Recorded data

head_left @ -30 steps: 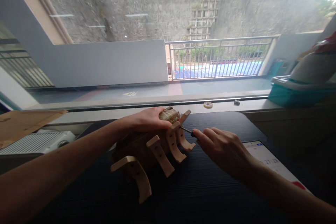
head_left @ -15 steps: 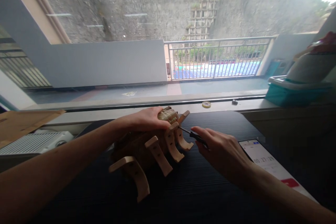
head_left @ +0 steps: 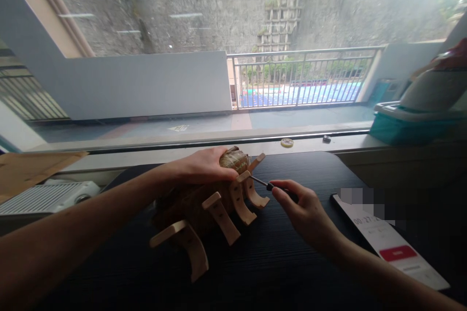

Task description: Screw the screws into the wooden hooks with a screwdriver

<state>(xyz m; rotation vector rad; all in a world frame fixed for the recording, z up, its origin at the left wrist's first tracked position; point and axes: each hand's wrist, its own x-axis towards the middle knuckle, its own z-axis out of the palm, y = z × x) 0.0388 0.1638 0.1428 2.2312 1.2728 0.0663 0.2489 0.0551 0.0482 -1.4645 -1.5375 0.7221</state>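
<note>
A dark brown, bulky piece [head_left: 184,204] lies on the table, with several curved pale wooden brackets [head_left: 199,250] with holes standing out along its near side. Its far end [head_left: 235,159] looks patterned and lighter. My left hand [head_left: 207,165] grips it from above near that end; the fingertips on the far side are hidden. In my right hand [head_left: 301,201], closed around the dark handle, is a screwdriver [head_left: 260,181]. Its thin shaft points left, and the tip meets or nearly meets the bracket [head_left: 243,176] beside my left thumb; exact contact cannot be made out.
The black table [head_left: 284,262] stands against a window sill [head_left: 255,148] bearing a yellow tape roll [head_left: 287,142] and a small dark item [head_left: 326,139]. A phone [head_left: 397,245] lies right of my right hand. Further right is a teal bin [head_left: 412,124]; at left, cardboard [head_left: 36,170] above a white radiator [head_left: 51,198].
My right hand has shifted slightly right and turned around the screwdriver handle, uncovering more of the phone. The left hand and the brown piece stay almost where they were.
</note>
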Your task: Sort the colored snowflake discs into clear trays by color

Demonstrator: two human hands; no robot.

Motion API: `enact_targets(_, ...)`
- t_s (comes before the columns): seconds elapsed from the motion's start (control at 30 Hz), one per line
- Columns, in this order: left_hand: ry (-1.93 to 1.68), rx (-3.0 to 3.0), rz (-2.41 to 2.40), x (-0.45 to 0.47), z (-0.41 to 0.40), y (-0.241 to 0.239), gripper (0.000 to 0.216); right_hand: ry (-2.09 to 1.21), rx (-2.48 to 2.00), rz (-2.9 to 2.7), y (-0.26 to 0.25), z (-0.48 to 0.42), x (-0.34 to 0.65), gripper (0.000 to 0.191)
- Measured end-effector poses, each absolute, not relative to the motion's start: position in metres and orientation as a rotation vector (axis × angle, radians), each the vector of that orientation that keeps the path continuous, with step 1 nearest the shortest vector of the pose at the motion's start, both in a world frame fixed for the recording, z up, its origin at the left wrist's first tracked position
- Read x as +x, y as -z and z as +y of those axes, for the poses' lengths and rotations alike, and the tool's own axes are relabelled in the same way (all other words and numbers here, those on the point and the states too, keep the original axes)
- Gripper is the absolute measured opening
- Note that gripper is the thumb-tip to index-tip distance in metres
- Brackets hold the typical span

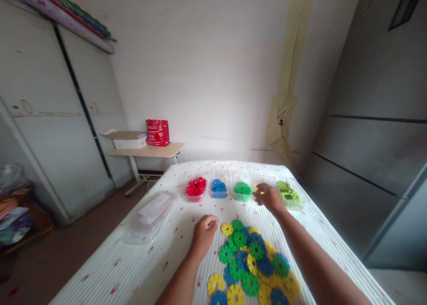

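Note:
My left hand (204,232) rests over the cloth with its fingers curled in and nothing visible in them. Just right of it lies a loose pile of flower-shaped plastic discs: green discs (239,239), blue discs (265,266) and yellow discs (235,295). My right hand (269,199) reaches over a clear container in the back row, its fingers bent downward and closed. A bit of yellow (261,191) shows by those fingers; whether they grip it or it lies behind them is unclear. The hand hides most of that container.
Clear tubs hold red pieces (196,186), blue discs (219,186), green discs (242,189) and lime pieces (287,192). Stacked clear plastic lids or trays (154,211) lie at the left. Beyond the table stand a side desk (150,150) with a red bag (158,133), and a grey cabinet (370,162).

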State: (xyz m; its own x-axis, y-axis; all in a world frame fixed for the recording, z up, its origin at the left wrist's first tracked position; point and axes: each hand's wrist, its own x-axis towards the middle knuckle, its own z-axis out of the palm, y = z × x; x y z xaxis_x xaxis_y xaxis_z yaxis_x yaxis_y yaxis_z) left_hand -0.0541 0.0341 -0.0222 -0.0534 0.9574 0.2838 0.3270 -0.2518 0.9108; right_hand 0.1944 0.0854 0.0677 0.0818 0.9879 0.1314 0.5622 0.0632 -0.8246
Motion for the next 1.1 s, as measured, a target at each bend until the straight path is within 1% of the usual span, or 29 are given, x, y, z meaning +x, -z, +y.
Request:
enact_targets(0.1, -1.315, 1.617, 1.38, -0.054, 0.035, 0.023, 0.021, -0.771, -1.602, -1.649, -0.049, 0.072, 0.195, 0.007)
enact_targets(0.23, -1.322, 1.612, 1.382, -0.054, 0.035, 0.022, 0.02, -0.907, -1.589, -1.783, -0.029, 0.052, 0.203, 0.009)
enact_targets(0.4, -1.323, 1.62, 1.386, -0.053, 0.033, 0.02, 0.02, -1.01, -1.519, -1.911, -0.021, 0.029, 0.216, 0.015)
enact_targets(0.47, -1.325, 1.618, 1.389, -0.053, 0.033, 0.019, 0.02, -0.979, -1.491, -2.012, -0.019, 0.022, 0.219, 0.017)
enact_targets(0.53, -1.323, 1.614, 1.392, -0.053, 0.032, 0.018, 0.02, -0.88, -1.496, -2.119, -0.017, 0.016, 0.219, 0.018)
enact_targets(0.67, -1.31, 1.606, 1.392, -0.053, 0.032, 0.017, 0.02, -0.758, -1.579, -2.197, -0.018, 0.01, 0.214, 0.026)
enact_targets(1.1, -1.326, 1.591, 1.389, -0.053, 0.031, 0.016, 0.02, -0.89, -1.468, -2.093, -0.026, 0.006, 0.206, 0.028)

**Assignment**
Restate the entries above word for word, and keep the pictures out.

**Task result**
head_left @ -30 steps: 
head_left @ -15 steps: 
head_left @ +0 steps: 

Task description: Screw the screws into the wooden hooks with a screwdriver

<state>(xyz m; rotation vector rad; all in a world frame fixed for the recording, z up, its origin at the left wrist's first tracked position; point and axes: each hand's wrist, its own x-axis towards the middle knuckle, its own z-axis out of the palm, y = z × x) 0.0388 0.1638 0.1428 2.2312 1.2728 0.0663 0.2489 0.0551 0.0482 -1.4645 -1.5375 0.7221</state>
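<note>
A dark brown, bulky piece [head_left: 184,204] lies on the table, with several curved pale wooden brackets [head_left: 199,250] with holes standing out along its near side. Its far end [head_left: 235,159] looks patterned and lighter. My left hand [head_left: 207,165] grips it from above near that end; the fingertips on the far side are hidden. In my right hand [head_left: 301,201], closed around the dark handle, is a screwdriver [head_left: 260,181]. Its thin shaft points left, and the tip meets or nearly meets the bracket [head_left: 243,176] beside my left thumb; exact contact cannot be made out.
The black table [head_left: 284,262] stands against a window sill [head_left: 255,148] bearing a yellow tape roll [head_left: 287,142] and a small dark item [head_left: 326,139]. A phone [head_left: 397,245] lies right of my right hand. Further right is a teal bin [head_left: 412,124]; at left, cardboard [head_left: 36,170] above a white radiator [head_left: 51,198].
My right hand has shifted slightly right and turned around the screwdriver handle, uncovering more of the phone. The left hand and the brown piece stay almost where they were.
</note>
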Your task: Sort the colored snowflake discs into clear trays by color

Demonstrator: two human hands; no robot.

Motion API: `enact_targets(_, ...)`
- t_s (comes before the columns): seconds elapsed from the motion's start (control at 30 Hz), one per line
- Columns, in this order: left_hand: ry (-1.93 to 1.68), rx (-3.0 to 3.0), rz (-2.41 to 2.40), x (-0.45 to 0.47), z (-0.41 to 0.40), y (-0.241 to 0.239), gripper (0.000 to 0.216); right_hand: ry (-2.09 to 1.21), rx (-2.48 to 2.00), rz (-2.9 to 2.7), y (-0.26 to 0.25), z (-0.48 to 0.42), x (-0.34 to 0.65), gripper (0.000 to 0.191)
- Measured end-effector poses, each absolute, not relative to the motion's start: position in metres and orientation as a rotation vector (axis × angle, radians), each the vector of that orientation that keeps the path continuous, with step 1 nearest the shortest vector of the pose at the motion's start, both in a world frame fixed for the recording, z up, its origin at the left wrist's first tracked position
- Read x as +x, y as -z and z as +y of those axes, for the poses' lengths and rotations alike, and the tool's own axes are relabelled in the same way (all other words and numbers here, those on the point and the states too, keep the original axes)
- Gripper is the absolute measured opening
- Note that gripper is the thumb-tip to index-tip distance in metres
- Brackets hold the typical span


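Note:
My left hand (204,232) rests over the cloth with its fingers curled in and nothing visible in them. Just right of it lies a loose pile of flower-shaped plastic discs: green discs (239,239), blue discs (265,266) and yellow discs (235,295). My right hand (269,199) reaches over a clear container in the back row, its fingers bent downward and closed. A bit of yellow (261,191) shows by those fingers; whether they grip it or it lies behind them is unclear. The hand hides most of that container.
Clear tubs hold red pieces (196,186), blue discs (219,186), green discs (242,189) and lime pieces (287,192). Stacked clear plastic lids or trays (154,211) lie at the left. Beyond the table stand a side desk (150,150) with a red bag (158,133), and a grey cabinet (370,162).
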
State: (xyz m; its own x-axis, y-axis; all in a world frame fixed for the recording, z up, its origin at the left wrist's first tracked position; point and axes: each hand's wrist, its own x-axis towards the middle knuckle, its own z-axis out of the palm, y = z × x; x y z xaxis_x xaxis_y xaxis_z yaxis_x yaxis_y yaxis_z) left_hand -0.0541 0.0341 -0.0222 -0.0534 0.9574 0.2838 0.3270 -0.2518 0.9108; right_hand 0.1944 0.0854 0.0677 0.0818 0.9879 0.1314 0.5622 0.0632 -0.8246
Motion for the next 1.1 s, as measured, a target at each bend until the straight path is within 1% of the usual span, or 29 are given, x, y, z meaning +x, -z, +y.
Request:
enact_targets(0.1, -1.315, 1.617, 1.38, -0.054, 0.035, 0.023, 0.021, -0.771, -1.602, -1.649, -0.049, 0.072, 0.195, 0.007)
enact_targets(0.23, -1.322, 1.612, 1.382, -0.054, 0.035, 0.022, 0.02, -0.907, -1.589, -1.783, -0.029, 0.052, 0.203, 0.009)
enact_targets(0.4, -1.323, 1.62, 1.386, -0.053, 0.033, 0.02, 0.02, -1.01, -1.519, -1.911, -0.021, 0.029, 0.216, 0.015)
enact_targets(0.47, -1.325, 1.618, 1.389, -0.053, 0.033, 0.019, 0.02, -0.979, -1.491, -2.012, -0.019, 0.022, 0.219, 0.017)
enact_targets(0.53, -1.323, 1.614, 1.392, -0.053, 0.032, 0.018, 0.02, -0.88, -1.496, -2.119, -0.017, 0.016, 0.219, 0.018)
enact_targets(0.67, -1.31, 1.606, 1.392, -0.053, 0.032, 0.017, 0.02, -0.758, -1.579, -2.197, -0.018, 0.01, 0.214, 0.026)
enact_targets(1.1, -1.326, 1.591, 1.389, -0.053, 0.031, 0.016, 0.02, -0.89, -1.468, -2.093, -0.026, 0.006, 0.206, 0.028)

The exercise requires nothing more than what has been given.